START Dataset excerpt
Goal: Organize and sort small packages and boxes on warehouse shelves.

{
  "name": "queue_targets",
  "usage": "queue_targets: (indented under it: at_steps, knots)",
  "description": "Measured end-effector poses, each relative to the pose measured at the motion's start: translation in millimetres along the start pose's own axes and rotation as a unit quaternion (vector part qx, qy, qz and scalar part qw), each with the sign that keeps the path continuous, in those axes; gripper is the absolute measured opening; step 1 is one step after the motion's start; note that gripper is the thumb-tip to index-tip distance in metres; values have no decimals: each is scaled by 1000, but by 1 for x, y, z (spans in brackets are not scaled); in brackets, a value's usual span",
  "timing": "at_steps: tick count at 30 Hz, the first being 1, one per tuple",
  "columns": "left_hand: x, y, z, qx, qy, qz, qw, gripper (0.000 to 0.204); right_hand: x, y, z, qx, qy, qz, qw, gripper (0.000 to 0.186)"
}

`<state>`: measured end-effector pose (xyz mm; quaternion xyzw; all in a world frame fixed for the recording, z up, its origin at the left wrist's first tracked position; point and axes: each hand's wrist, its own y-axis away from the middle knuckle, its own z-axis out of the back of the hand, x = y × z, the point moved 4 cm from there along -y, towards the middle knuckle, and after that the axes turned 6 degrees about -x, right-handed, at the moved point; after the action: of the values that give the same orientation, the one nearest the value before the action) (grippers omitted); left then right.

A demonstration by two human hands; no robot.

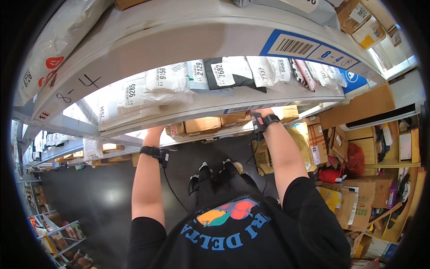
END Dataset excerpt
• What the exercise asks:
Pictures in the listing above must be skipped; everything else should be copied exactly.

• Solved problem:
Goal: Organize and sort small packages and boxes on warehouse shelves.

{
  "name": "queue_targets",
  "usage": "queue_targets: (indented under it: at_steps, knots)",
  "description": "Measured end-effector poses, each relative to the pose measured at the motion's start: translation in millimetres along the start pose's own axes and rotation as a unit quaternion (vector part qx, qy, qz and scalar part qw), each with the sign that keeps the path continuous, in those axes; gripper is the absolute measured opening; step 1 is one step after the motion's start; note that gripper is the thumb-tip to index-tip distance in metres; values have no decimals: each is scaled by 1000, but by 1 for x, y, z (spans in brackets are not scaled); in brackets, a value's usual span",
  "timing": "at_steps: tick count at 30 Hz, the first being 1, one per tuple",
  "columns": "left_hand: x, y, z, qx, qy, qz, qw, gripper (0.000 to 0.204); right_hand: x, y, z, qx, qy, qz, qw, gripper (0.000 to 0.186)"
}

`<state>`: measured end-effector pose (xyz mm; quaternion xyzw; all in a world frame fixed for the recording, z up, its origin at the left wrist's first tracked position; point and axes: each hand's wrist, its own y-axis away from the middle knuckle, its own z-axis out of the back of the hand, x = y × z, the point moved 4 cm from there along -y, towards the middle knuckle, and after that the axes turned 6 degrees about -x, right-handed, at the moved point; after the action: of the values that give the same orientation, the one nearest the value before the action) (grippers omitted); left then right.

A demonstration by two human hands; no robot.

The answer has been fully written out.